*** DATA FOR THIS EXERCISE ***
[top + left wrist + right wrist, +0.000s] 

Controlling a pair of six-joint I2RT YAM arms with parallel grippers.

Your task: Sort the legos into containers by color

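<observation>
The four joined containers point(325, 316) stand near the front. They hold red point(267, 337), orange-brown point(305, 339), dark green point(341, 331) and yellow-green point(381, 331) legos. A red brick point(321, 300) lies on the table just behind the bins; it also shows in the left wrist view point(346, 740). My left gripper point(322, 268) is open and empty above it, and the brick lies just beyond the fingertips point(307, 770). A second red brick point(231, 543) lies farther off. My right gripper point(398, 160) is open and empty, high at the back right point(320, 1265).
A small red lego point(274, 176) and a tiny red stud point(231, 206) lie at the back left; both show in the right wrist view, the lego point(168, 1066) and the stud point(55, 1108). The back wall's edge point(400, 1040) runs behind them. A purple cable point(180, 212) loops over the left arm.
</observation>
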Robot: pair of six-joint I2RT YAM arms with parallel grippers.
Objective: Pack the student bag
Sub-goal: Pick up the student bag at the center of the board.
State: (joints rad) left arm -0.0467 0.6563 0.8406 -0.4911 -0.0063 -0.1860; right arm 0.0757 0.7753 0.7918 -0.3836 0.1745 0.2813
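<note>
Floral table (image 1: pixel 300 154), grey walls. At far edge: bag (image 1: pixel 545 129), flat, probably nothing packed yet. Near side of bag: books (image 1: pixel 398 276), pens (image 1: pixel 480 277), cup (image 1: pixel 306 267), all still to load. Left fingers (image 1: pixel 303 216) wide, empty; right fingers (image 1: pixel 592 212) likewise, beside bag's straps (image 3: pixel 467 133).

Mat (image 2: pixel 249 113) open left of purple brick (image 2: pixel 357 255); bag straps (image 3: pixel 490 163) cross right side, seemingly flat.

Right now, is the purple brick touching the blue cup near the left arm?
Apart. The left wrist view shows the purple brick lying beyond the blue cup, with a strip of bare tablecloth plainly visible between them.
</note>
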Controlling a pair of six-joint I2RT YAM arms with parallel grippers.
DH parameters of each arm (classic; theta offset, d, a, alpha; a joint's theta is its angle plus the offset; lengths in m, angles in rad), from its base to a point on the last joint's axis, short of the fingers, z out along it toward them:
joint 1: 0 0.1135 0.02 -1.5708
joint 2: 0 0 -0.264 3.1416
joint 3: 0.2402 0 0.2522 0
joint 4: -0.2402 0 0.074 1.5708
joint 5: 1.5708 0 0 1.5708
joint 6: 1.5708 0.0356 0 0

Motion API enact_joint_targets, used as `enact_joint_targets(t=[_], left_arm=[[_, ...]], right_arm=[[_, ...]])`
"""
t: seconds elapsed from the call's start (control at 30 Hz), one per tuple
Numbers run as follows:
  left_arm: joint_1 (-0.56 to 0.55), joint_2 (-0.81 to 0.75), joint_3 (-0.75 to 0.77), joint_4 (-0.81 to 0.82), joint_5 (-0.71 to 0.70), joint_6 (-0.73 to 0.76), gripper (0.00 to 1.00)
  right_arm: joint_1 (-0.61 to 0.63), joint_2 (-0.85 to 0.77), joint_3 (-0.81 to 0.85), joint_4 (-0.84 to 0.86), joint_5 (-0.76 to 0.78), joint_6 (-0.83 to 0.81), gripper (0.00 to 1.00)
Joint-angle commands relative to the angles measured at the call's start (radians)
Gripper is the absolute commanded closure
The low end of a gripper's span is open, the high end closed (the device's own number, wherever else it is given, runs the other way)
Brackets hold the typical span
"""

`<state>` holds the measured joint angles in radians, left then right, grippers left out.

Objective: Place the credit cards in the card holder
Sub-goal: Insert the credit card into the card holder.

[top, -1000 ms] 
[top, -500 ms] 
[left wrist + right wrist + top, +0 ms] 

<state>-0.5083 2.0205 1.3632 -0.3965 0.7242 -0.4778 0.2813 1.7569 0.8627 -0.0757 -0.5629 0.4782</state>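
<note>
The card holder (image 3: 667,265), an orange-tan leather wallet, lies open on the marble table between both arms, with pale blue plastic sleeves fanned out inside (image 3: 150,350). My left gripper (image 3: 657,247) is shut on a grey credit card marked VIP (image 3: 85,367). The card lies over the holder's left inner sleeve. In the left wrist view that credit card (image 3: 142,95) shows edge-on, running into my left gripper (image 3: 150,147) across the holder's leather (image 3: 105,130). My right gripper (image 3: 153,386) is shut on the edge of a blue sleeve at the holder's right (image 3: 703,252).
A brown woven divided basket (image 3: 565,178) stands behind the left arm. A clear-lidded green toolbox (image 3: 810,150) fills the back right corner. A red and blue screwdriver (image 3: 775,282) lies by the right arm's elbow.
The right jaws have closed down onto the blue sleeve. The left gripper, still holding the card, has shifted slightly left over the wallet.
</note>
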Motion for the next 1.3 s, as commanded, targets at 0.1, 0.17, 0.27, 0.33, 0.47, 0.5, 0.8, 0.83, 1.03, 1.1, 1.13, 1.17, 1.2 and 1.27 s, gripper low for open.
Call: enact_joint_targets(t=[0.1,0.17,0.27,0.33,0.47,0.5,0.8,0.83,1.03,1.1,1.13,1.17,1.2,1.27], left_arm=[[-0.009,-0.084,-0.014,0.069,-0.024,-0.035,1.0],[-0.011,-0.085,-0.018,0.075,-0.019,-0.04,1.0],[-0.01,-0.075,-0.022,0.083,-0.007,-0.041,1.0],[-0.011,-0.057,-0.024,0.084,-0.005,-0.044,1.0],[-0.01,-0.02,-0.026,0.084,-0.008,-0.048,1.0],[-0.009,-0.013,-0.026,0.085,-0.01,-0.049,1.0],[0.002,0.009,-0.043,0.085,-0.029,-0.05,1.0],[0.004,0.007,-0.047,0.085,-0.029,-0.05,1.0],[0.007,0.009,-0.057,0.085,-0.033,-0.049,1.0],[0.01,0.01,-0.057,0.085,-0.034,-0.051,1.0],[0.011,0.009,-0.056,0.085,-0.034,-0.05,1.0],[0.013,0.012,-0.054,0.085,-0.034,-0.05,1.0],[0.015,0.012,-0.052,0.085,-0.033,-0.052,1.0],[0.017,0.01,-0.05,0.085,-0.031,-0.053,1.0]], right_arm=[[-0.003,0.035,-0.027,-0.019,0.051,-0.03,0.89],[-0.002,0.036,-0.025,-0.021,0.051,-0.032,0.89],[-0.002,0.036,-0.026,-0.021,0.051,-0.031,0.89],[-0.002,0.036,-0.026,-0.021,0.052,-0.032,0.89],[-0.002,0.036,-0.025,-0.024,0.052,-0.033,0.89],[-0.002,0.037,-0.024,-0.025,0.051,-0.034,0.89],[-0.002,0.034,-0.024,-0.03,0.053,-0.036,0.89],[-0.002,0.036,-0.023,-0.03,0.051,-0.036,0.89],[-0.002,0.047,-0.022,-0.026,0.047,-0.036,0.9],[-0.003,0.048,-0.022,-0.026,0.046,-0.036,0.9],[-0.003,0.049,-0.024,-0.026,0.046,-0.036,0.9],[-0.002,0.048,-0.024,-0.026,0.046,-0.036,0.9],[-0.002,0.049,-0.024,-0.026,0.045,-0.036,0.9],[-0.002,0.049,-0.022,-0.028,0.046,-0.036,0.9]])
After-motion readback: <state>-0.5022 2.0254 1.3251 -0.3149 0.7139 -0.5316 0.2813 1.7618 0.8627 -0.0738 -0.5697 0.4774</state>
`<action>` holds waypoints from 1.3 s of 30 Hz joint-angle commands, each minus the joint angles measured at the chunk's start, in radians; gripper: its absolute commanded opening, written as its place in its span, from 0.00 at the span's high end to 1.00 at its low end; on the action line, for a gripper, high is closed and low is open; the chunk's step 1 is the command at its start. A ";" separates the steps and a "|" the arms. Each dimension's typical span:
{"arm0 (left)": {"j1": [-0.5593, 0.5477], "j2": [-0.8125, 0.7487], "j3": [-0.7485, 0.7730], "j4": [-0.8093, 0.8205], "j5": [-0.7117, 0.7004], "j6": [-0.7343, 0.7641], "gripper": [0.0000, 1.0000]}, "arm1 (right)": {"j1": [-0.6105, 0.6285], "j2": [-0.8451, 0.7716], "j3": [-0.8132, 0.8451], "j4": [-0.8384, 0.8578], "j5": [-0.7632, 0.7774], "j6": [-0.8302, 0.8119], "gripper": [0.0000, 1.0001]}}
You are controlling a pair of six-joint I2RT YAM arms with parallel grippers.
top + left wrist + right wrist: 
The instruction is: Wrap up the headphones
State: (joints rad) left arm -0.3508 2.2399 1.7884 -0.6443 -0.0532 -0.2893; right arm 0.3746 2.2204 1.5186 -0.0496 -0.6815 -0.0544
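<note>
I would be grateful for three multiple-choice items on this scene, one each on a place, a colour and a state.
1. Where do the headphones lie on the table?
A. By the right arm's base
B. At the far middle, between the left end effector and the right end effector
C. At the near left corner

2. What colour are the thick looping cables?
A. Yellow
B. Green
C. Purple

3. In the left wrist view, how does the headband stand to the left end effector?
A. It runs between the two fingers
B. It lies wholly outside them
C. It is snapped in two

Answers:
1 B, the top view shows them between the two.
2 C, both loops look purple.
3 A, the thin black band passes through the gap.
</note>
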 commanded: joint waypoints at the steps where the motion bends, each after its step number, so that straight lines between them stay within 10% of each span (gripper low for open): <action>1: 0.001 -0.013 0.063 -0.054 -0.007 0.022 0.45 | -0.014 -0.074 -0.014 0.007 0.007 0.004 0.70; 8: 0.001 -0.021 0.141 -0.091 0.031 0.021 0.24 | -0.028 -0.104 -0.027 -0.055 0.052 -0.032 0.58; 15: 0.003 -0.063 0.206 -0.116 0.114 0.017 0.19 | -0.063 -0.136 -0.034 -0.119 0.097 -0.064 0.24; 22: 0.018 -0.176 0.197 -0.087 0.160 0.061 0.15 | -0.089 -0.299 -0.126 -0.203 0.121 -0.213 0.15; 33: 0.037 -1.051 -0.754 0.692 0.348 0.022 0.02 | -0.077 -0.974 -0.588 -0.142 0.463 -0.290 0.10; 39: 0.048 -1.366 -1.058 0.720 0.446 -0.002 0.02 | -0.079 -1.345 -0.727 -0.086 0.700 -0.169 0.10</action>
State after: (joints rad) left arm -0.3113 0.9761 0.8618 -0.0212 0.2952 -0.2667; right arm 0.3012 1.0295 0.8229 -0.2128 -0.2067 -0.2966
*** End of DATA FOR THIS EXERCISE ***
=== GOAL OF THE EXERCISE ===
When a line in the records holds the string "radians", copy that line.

=== RESPONSE TO THIS EXERCISE ===
Joint-angle commands relative to the angles measured at the call's start (radians)
`<state>` holds the measured joint angles in radians, left then right, grippers left out.
`<action>` holds waypoints from 1.3 s of 30 Hz joint-angle commands, each minus the joint angles measured at the chunk's start, in radians; gripper: its absolute commanded opening, written as its place in its span, from 0.00 at the span's high end to 1.00 at its low end; on the action line, for a gripper, high is closed and low is open; the chunk's step 1 is the command at its start. A ";" separates the steps and a "|" the arms. Each dimension's typical span:

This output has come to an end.